Stored items
********************

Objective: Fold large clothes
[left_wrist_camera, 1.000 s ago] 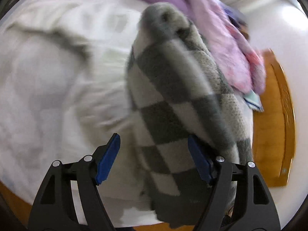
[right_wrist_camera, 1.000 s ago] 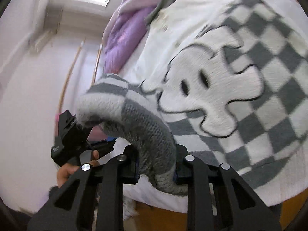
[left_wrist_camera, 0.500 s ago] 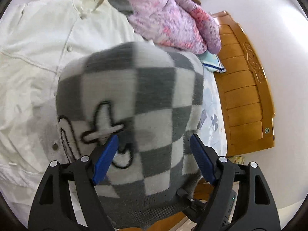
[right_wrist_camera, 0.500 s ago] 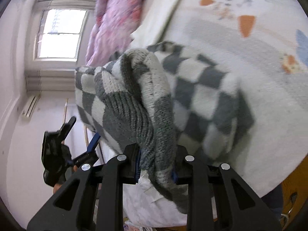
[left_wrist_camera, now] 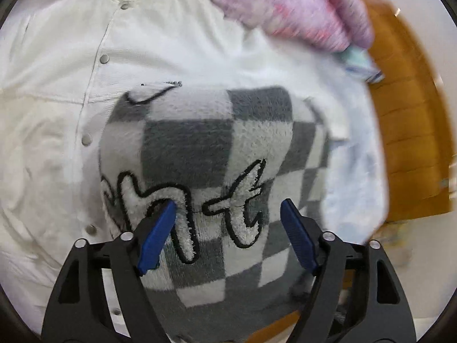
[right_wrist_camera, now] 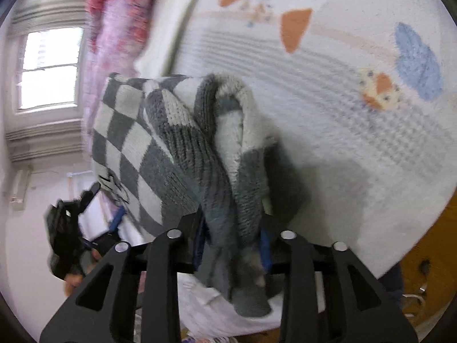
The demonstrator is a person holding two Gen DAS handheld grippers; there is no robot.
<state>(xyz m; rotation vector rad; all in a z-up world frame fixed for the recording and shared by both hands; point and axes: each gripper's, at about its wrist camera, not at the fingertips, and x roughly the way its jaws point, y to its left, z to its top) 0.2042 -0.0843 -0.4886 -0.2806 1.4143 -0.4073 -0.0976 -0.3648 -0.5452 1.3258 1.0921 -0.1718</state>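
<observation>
A fuzzy grey-and-white checkered sweater (left_wrist_camera: 217, 148) with black-outlined lettering lies folded into a bundle on a white snap-button jacket (left_wrist_camera: 71, 71). My left gripper (left_wrist_camera: 227, 234) hovers just over the bundle's near part, open wide, its blue pads clear of the cloth. In the right wrist view a thick bunched edge of the sweater (right_wrist_camera: 160, 143) fills the gap of my right gripper (right_wrist_camera: 232, 240). Its jaws are opening, and the fabric still touches both pads. The left gripper (right_wrist_camera: 71, 228) shows at the lower left there, with a hand under it.
A pink and purple quilt (left_wrist_camera: 300, 8) is heaped behind the jacket. The wooden bed frame (left_wrist_camera: 408, 128) runs along the right. A printed bed sheet (right_wrist_camera: 342, 100) spreads out beyond the sweater. A bright window (right_wrist_camera: 48, 68) is at the far left.
The sweater swung over and came down as a folded bundle on the white jacket. Both grippers moved down with it. The right jaws stand a little wider around the bunched edge.
</observation>
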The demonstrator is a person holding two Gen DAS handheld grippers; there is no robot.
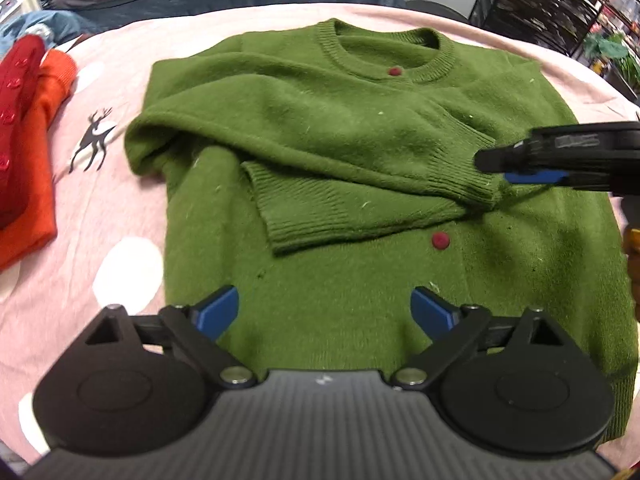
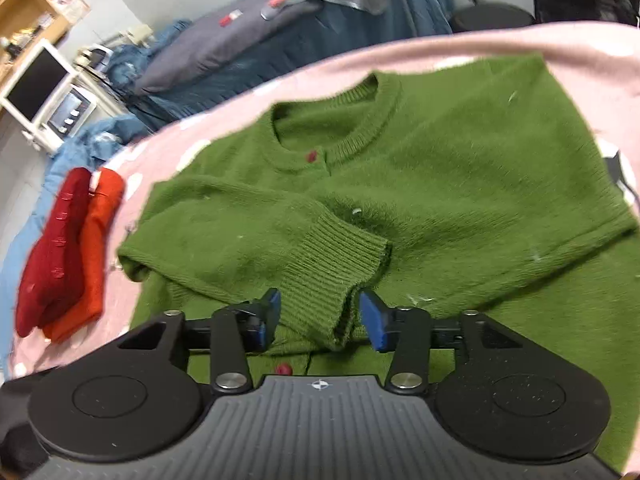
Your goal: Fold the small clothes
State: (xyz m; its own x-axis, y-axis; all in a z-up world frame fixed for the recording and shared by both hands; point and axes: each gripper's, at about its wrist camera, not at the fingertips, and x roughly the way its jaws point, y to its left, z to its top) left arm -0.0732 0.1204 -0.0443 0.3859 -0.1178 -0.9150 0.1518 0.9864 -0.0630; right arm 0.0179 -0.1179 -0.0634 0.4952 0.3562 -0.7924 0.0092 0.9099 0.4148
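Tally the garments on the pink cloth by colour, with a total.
Green: 1, the green cardigan, sleeves folded across its front
Dark red: 1, the dark red garment, folded
Orange: 1, the orange garment, folded beside it
Total: 3

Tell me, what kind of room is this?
Probably a bedroom at home, a cluttered one. A green sweater lies on a pink blanket with deer on it, a grey pillow sits behind on blue bedding, and packed shelves stand in the corner.
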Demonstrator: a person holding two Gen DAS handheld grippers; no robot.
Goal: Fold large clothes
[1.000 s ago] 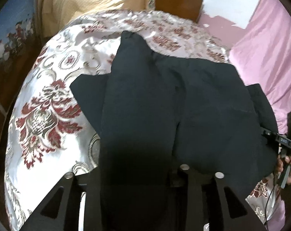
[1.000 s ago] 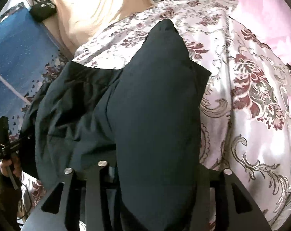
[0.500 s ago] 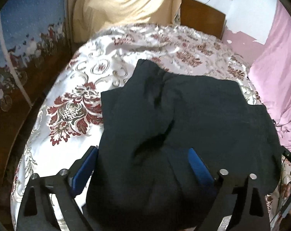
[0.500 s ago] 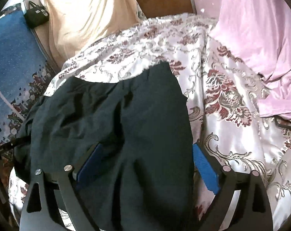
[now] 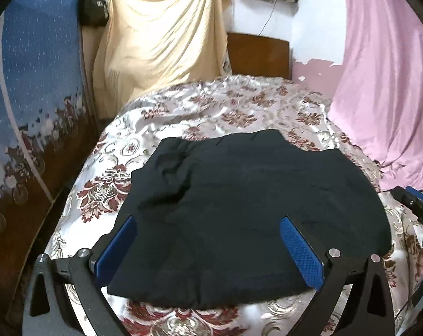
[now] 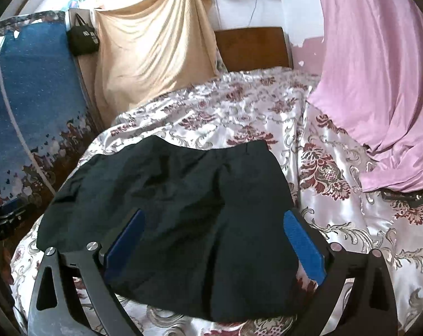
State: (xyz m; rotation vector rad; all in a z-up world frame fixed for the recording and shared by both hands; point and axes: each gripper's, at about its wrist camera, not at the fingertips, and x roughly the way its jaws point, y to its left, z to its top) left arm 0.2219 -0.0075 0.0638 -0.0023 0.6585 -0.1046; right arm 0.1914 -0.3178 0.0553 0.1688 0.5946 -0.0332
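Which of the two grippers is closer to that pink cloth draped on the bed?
The right gripper: it hovers over the dark garment's end nearest the pink cloth. The left gripper is over the far end.

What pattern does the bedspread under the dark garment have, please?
The bedspread is shiny white satin with maroon floral medallions and scrollwork, clearest in the right wrist view.

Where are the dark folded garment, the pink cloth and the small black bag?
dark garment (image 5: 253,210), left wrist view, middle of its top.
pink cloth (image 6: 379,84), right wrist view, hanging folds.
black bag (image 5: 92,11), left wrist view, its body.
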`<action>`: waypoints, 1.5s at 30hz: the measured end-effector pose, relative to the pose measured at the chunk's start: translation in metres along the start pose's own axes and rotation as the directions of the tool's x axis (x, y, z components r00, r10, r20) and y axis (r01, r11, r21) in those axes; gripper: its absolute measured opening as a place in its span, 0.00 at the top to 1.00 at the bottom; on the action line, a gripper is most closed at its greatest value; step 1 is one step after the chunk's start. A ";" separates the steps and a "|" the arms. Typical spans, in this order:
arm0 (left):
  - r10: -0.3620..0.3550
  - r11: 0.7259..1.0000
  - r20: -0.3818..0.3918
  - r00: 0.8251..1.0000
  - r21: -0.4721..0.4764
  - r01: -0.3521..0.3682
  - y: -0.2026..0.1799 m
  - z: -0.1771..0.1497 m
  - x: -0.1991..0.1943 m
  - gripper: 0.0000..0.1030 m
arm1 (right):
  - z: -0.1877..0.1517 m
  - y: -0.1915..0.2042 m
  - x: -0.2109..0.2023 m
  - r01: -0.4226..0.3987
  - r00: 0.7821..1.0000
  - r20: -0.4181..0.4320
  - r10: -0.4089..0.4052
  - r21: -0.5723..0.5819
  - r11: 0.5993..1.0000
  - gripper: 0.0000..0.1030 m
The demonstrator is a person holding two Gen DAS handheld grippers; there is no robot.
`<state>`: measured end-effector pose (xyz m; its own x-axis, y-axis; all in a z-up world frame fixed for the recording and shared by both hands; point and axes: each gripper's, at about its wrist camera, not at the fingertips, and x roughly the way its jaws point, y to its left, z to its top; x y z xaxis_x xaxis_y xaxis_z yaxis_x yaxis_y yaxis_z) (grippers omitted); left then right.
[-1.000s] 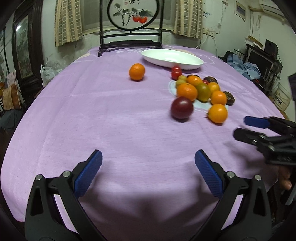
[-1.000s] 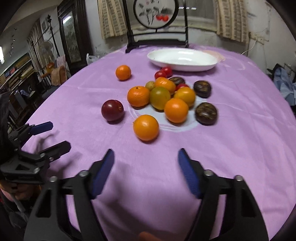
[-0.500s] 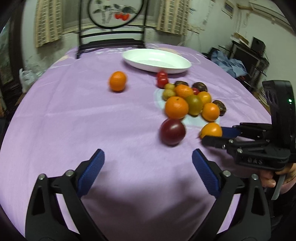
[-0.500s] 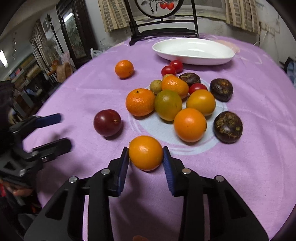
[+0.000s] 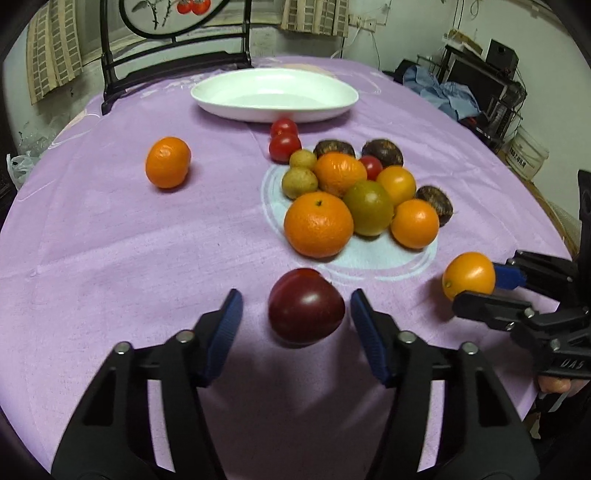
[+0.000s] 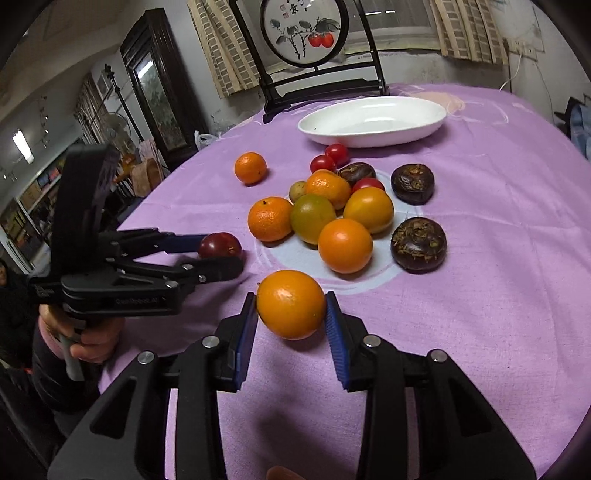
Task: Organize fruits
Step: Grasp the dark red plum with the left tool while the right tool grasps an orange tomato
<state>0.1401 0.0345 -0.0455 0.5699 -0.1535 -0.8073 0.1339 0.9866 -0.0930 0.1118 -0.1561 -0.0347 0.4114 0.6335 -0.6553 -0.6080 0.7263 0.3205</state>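
**Both grippers now at their fruit, near edge of the purple table (image 5: 110,240).**
Your right gripper (image 6: 291,321) has closed on the orange fruit (image 6: 291,303); your left gripper (image 5: 295,325) has advanced, jaws wide, astride the dark red fruit (image 5: 306,306), ungrasped. The white dish (image 5: 275,94) awaits.

Home dining room: purple-clothed table (image 6: 498,258), carved chair (image 5: 177,62), curtained window (image 6: 469,29).

Left hand-held gripper (image 5: 297,325) at lower centre, blue pads either side of a dark red fruit (image 5: 306,307) without touching, right hand-held gripper (image 5: 476,286) at right edge clamping an orange fruit (image 5: 468,275), white dish (image 5: 275,94) at upper centre, purple tabletop (image 5: 110,240)
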 end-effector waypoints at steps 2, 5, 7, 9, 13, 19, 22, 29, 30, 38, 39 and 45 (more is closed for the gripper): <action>0.005 1.000 0.001 1.000 -0.001 -0.005 0.000 -0.001 -0.001 0.56 | 0.000 0.002 -0.001 -0.008 1.000 0.007 0.008 -0.012 1.000 0.64; -0.023 1.000 -0.001 1.000 0.003 0.023 -0.001 -0.002 -0.001 0.62 | 0.000 0.004 -0.001 -0.019 1.000 0.007 0.020 -0.021 1.000 0.64; -0.030 1.000 -0.003 1.000 0.005 0.030 0.000 -0.003 -0.003 0.62 | 0.002 0.003 -0.003 -0.035 0.999 0.009 0.035 -0.023 0.999 0.64; -0.078 0.997 0.005 0.997 -0.015 0.078 0.005 0.002 -0.009 0.62 | 0.008 0.002 -0.009 -0.034 0.999 0.025 0.035 -0.037 0.999 0.64; -0.074 0.996 0.104 0.992 -0.032 0.078 0.012 0.038 -0.029 0.62 | 0.057 -0.011 -0.021 0.009 0.988 0.153 -0.004 -0.027 1.000 0.64; 0.015 0.996 0.190 0.982 -0.088 0.001 0.022 0.139 0.001 0.62 | 0.154 -0.059 0.032 0.191 0.956 0.212 -0.204 0.081 0.978 0.64; 0.056 0.991 0.162 0.985 -0.126 -0.036 0.028 0.176 0.034 0.62 | 0.184 -0.081 0.076 0.228 0.959 0.146 -0.241 0.102 0.968 0.64; 0.084 0.982 0.039 0.996 -0.175 -0.076 0.049 0.199 0.095 0.62 | 0.198 -0.102 0.134 0.253 0.967 0.008 -0.255 0.093 0.963 0.64; 0.085 0.981 0.031 0.996 -0.179 -0.078 0.049 0.201 0.100 0.62 | 0.197 -0.102 0.135 0.251 0.968 -0.002 -0.252 0.091 0.964 0.64; 0.144 0.966 0.089 0.986 -0.230 -0.121 0.059 0.205 0.068 0.14 | 0.199 -0.104 0.101 0.175 0.984 0.011 -0.179 0.157 0.972 0.39; 0.149 0.964 0.100 0.984 -0.238 -0.121 0.060 0.206 0.060 0.13 | 0.198 -0.103 0.095 0.170 0.985 0.009 -0.174 0.158 0.973 0.39; 0.192 0.943 0.164 0.968 -0.305 -0.135 0.078 0.182 -0.003 0.03 | 0.157 -0.090 0.064 0.233 0.972 0.011 -0.233 0.034 0.972 0.40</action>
<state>0.2965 0.1016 0.0558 0.7101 0.0318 -0.7034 -0.1984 0.9675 -0.1566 0.2995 -0.1390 0.0019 0.5494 0.4496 -0.7043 -0.4722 0.8625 0.1822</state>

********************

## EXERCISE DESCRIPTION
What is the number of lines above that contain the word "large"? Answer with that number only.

## WRITTEN ANSWER
2